112) Nicht Sherlock Holmes

by zora

Samantha MacMillan blickte uns neugierig zu.
„Wollen Sie denn nicht auch alles genauer anschauen?“
Wir schüttelten unisono die Köpfe.
„Nein“, antwortete Curtis, „wir ziehen es vor, unsere kleinen grauen Zellen zu benützen. Ich und meine Begleiterinnen zählen sich nicht zu den Anhängern des Mr. Holmes.”

Sie lächelte süffisant und schritt davon.
Eine Stunde später trafen sich wieder alle Detektive im Esssaal unten. Belle und ich hockten da und rauchten Zigarren. Wir taten dies nicht, weil wir es besonders liebten, sondern weil wir Fattie ärgern wollten. Dies gelang uns tadellos. Dieser lief knallrot an, als er uns erblickte, drehte auf dem Absatz um und ging wieder zurück in sein Schlafzimmer. Nun war Miss MacMillan an der Reihe, uns böse zu taxieren.
Die alte Dame liess durch ihr Sprachrohr, das heisst ihre Nichte Clara, verlauten, dass sie annehme, dass einer der Hausangestellten seinen Herrn ermordet habe. Die schwarzhaarige Frau, von der wir inzwischen wussten, dass sie Lupe Maharano hiess und aus Argentinien stammte, sog an ihrer Zigarette, die in eine Spitze geklemmt war. Sie schien sich, genau wie Belle und ich, über die Leute um sich zu amüsieren.
Clara schien es sichtlich zu geniessen, dass sie mit ihrer Rede im Mittelpunkt stand und ihr die meisten Detektive das Ohr liehen. Die alte Dame thronte neben ihr und schien genau zu überprüfen, ob die kleine auch ja das wiedergab, was sie ihr aufgetragen hatte. Ich mochte die nicht im geringsten.

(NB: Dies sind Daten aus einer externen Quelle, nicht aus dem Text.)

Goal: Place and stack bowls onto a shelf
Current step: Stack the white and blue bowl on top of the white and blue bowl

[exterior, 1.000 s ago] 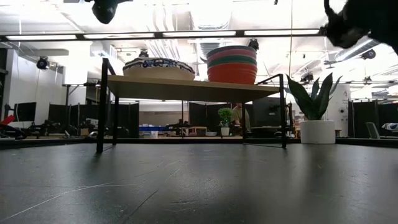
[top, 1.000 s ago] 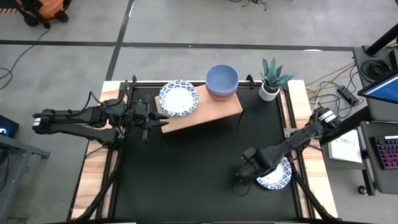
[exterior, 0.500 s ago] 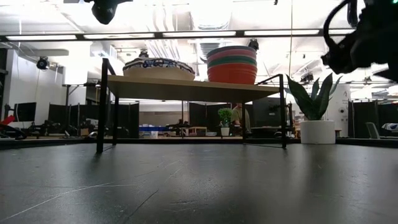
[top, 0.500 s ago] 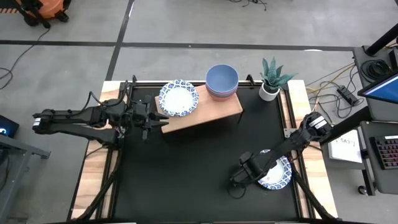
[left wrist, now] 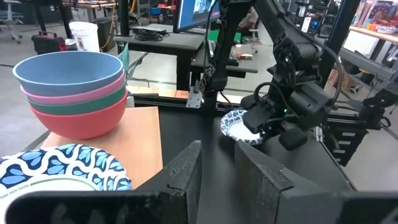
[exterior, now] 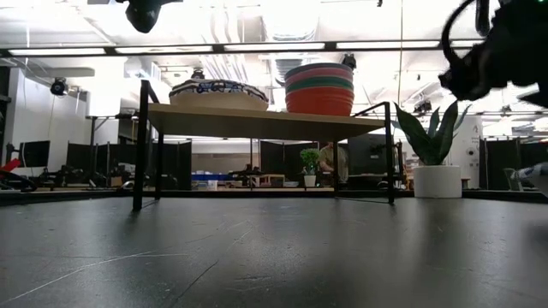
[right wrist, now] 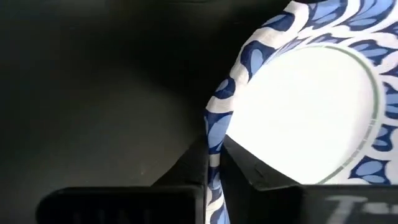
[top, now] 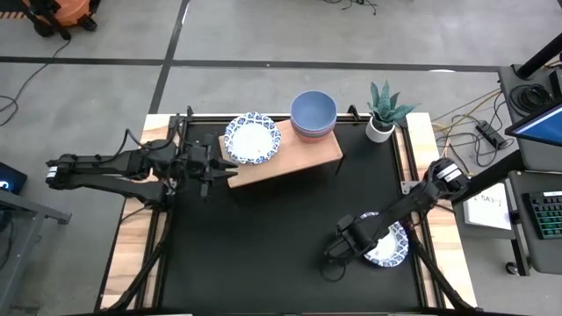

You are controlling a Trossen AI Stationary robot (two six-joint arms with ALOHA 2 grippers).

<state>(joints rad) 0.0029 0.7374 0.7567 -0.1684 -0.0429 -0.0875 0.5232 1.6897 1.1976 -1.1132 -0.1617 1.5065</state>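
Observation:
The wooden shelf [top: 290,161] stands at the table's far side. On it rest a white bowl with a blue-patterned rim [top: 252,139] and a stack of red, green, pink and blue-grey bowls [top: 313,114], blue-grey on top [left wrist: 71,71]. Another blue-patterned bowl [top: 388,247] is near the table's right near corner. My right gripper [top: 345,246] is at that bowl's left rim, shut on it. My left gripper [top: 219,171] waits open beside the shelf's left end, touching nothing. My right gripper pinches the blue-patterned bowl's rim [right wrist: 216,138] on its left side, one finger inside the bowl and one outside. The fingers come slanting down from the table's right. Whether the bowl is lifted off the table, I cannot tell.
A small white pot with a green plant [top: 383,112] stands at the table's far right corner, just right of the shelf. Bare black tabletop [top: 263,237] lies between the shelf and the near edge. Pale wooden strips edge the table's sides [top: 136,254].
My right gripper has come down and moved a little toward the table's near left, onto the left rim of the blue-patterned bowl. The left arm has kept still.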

Jeder der Detektive, also auch wir, hatte nun die Möglichkeit, sich unabhängig von Samantha und den anderen im ganzen Haus umzuschauen. Johansson schlug uns vor, dass wir uns in meinem Schlafzimmer treffen würden.
Der Hausdiener brachte uns eine Flasche Sherry, die wir rasch bis zur Hälfte austranken.
„Ich glaube, meine Damen, wir haben es hier mit einem der seltsamsten Fälle unserer Karriere zu tun. Ich bezweifle, dass der Lord von einem Hausangestellten getötet wurde. Ich bezweifle die Identität von Samantha MacMillan. Und ich muss sagen, dass mir das Essen hier nicht im geringsten schmeckt. Ich stelle die These auf, dass der Lord langsam verhungert ist, weil er weder Haggis noch das andere mochte.“

Belle prostete ihm zu.
„Curtis, Sie haben ja so recht. Wo sind wir hier? Was tun wir hier? Ich meine, warum müssen wir diesem Mädelchen helfen, dass sie ihr Erbe erhält? Sind wir etwa die Heilsarmee?“
Ich sprach einen Toast aus.
„Auf dass wir diesen Fall nicht auflösen müssen!“

Belle und ich waren gerade dabei, unsere Koffer zu packen, als Samantha Macmillan in der Tür stand und sagte:
„Bitte gehen Sie nicht. Sie wissen ja nicht, was Sie draussen erwartet! Es regnet seit Stunden, alle Bäche und Flüsse sind angeschwollen. Es ist waghalsig, jetzt das Haus zu verlassen. Wenn Sie mir helfen und den Fall aufklären, verspreche ich Ihnen, dass ich Sie reich machen werde!“
Ich blickte Belle durchdringend an.

„Ich glaube nicht, Miss, dass Geld und Reichtum überhaupt ein Mittel sind, um uns am Gehen zu hindern. Ich bin so reich, dass ich mir das Hobby, Morde aufzuklären, einfach so leisten kann. Ich brauche das Geld, das Sie noch gar nicht haben, nicht, Miss.“
Sie drehte sich wutentbrannt von uns ab und verschwand wieder im Flur.
„Der hast du’s aber gegeben, Lavie“, sagte meine Freundin.
Kaum recht hatte sie dies ausgesprochen, stapfte Curtis ungewohnt hastig in unseren Raum.